# Most Stable T-Mobile Jelly Bean ROM?



## CZonin (Sep 25, 2011)

About to root and flash a friends phone with jelly bean. I'm thinking of going with AOKP build 1 unless there is another more stable ROM to go with. Any suggestions?


----------



## mojorisin7178 (Oct 9, 2011)

Omm I would not use AOKP build 1 MAybe build 2 but I would try a few AOKP nightlys first before you decide on one. AOKP is definitly the way to go as far as jb roms are concerned but every phone is a little different so you have to just try them out to see what fits.
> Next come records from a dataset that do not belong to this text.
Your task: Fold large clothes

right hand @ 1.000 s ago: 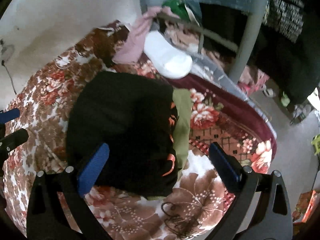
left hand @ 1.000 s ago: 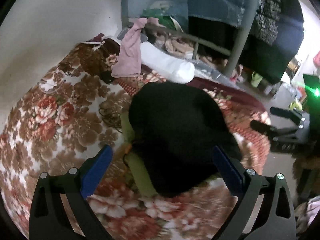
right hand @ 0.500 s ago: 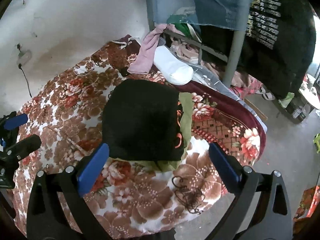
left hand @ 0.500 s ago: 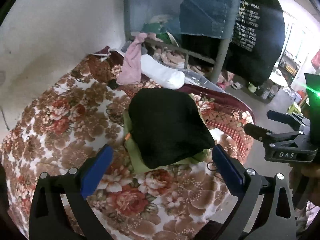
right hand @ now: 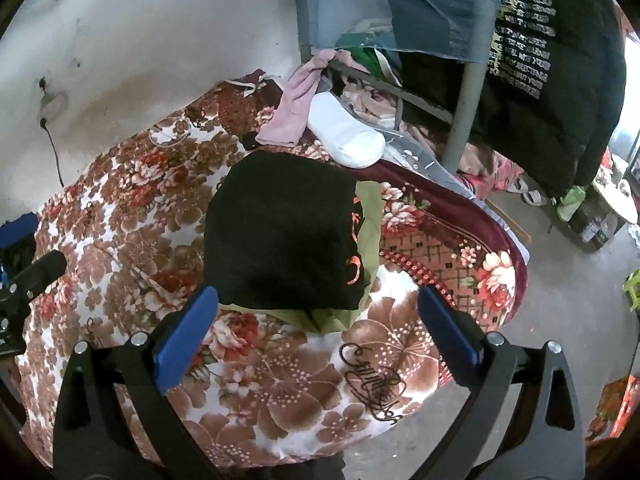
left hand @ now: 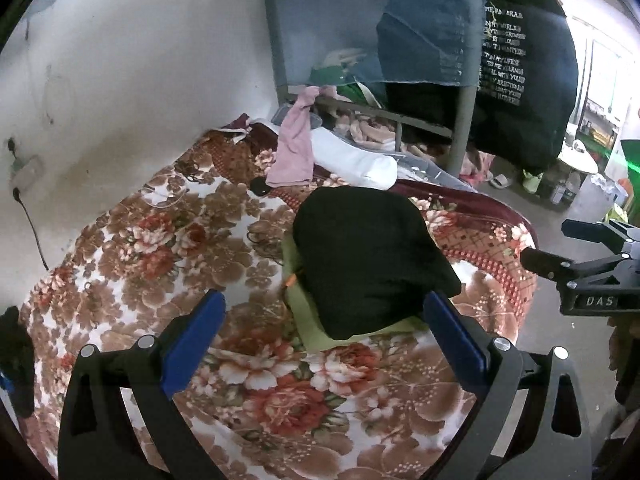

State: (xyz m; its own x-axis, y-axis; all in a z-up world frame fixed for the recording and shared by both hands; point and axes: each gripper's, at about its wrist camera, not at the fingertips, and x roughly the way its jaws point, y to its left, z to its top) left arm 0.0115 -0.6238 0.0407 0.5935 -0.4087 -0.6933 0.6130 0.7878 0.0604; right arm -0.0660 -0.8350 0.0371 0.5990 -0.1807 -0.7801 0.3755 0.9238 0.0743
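Observation:
A folded black garment (left hand: 372, 260) (right hand: 280, 232) lies on top of a folded olive-green garment (left hand: 308, 320) (right hand: 368, 220) on the floral blanket (left hand: 160, 248) (right hand: 132, 208). Orange print shows along the black garment's right edge in the right wrist view. My left gripper (left hand: 324, 340) hovers open above and short of the pile, holding nothing. My right gripper (right hand: 316, 328) is open too, back from the pile's near edge and empty. The right gripper also shows at the right edge (left hand: 592, 272) in the left wrist view, and the left gripper at the left edge (right hand: 24, 272) in the right wrist view.
A pink cloth (left hand: 296, 148) and a white pillow (left hand: 352, 160) lie at the bed's far end by a metal bunk frame (left hand: 464, 120). A dark printed garment (left hand: 520, 72) hangs at the right. The white wall (left hand: 120, 80) borders the left, bare floor (right hand: 560, 300) the right.
Both grippers have pulled back and up from the folded pile, so it looks smaller and more of the blanket and room shows. Both stayed open and empty.

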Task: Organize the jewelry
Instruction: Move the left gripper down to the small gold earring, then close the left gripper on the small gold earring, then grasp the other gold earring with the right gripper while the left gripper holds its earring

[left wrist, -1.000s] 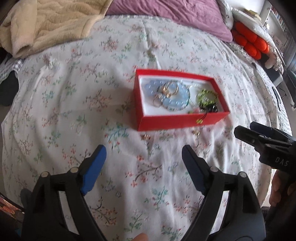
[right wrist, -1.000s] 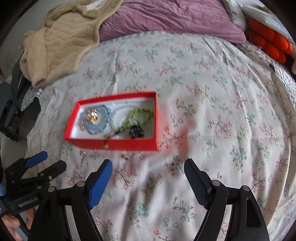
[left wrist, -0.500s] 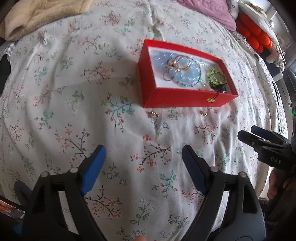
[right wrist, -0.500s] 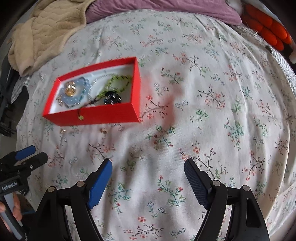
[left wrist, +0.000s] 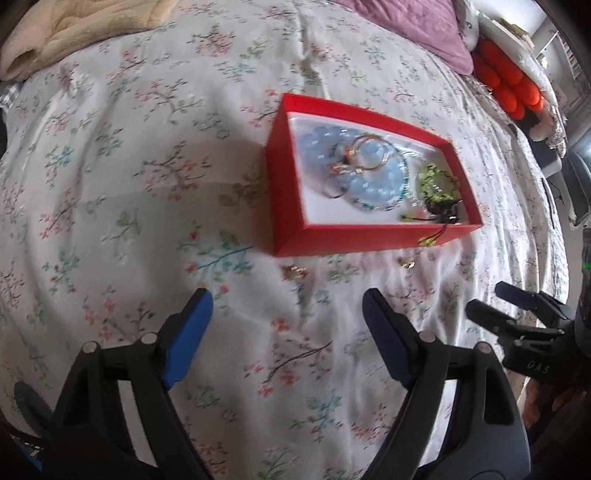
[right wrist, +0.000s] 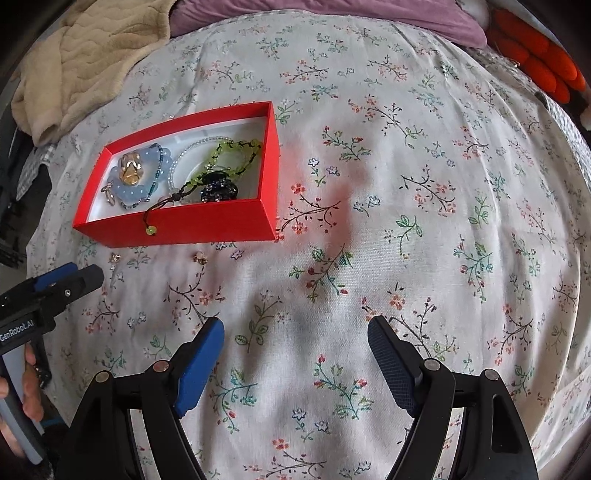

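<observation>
Both grippers have dropped closer to the bedspread (left wrist: pixel 110 177), and the left gripper (left wrist: pixel 284 314) has just narrowed its still-wide, empty jaws (nothing lies between them). The right gripper (right wrist: pixel 295 336) gapes wide, empty too. Just beyond the left jaws lie two loose earrings (left wrist: pixel 295 272), on the near side of the red box (left wrist: pixel 332 242), probably the next pickup, since the bracelets (right wrist: pixel 221 155) already sit inside.

Open red cardboard box (right wrist: pixel 207 225) sits on the floral bedsheet (right wrist: pixel 406 184), left of centre in the right wrist view. In the box: pale blue flower-shaped tray (right wrist: pixel 127 184) at left, green beaded bracelet (right wrist: pixel 229 155) at right, black hair claw (right wrist: pixel 218 192) before it. Two small gold earrings (right wrist: pixel 199 258) on the sheet just before the box. Beige blanket (right wrist: pixel 85 55) and purple pillow (right wrist: pixel 332 11) behind.
</observation>
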Demonstrator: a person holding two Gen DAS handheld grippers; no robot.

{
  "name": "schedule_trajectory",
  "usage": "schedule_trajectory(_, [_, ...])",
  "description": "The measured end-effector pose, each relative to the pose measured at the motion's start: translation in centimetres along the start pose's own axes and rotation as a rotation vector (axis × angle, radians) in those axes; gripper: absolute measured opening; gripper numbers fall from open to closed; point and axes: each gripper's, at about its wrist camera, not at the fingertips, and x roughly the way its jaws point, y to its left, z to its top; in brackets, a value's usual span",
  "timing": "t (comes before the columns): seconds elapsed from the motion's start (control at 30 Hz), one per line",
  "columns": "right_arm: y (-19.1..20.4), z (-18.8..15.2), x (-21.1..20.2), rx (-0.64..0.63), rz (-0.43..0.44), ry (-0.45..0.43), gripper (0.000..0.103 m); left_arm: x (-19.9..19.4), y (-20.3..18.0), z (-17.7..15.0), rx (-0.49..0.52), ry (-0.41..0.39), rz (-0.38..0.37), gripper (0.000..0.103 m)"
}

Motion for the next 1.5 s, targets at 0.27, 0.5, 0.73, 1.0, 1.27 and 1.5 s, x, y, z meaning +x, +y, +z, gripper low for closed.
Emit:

DONT FORGET TO MAKE A BACKUP OF THE STOCK ROM BEFORE YOU DO ANYTHING. I'm sure you know that but just to be safe. I personally like TWRP as far as recoveries go. So I would start with build 2 and then try a few nightlys after build 2. I would say the sept 17 or 18 is good. but give each rom a day or two to see what your friend is comfortable with. Good luck


----------



## softwareguy (Sep 30, 2012)

Good luck with that. Seems that the Radio is the biggest issue. Very nice ROM, but phone becomes totally worthless as the person the other end can't hear you. Seems to be a problem with any JB based ROM I have tried on this phone.


----------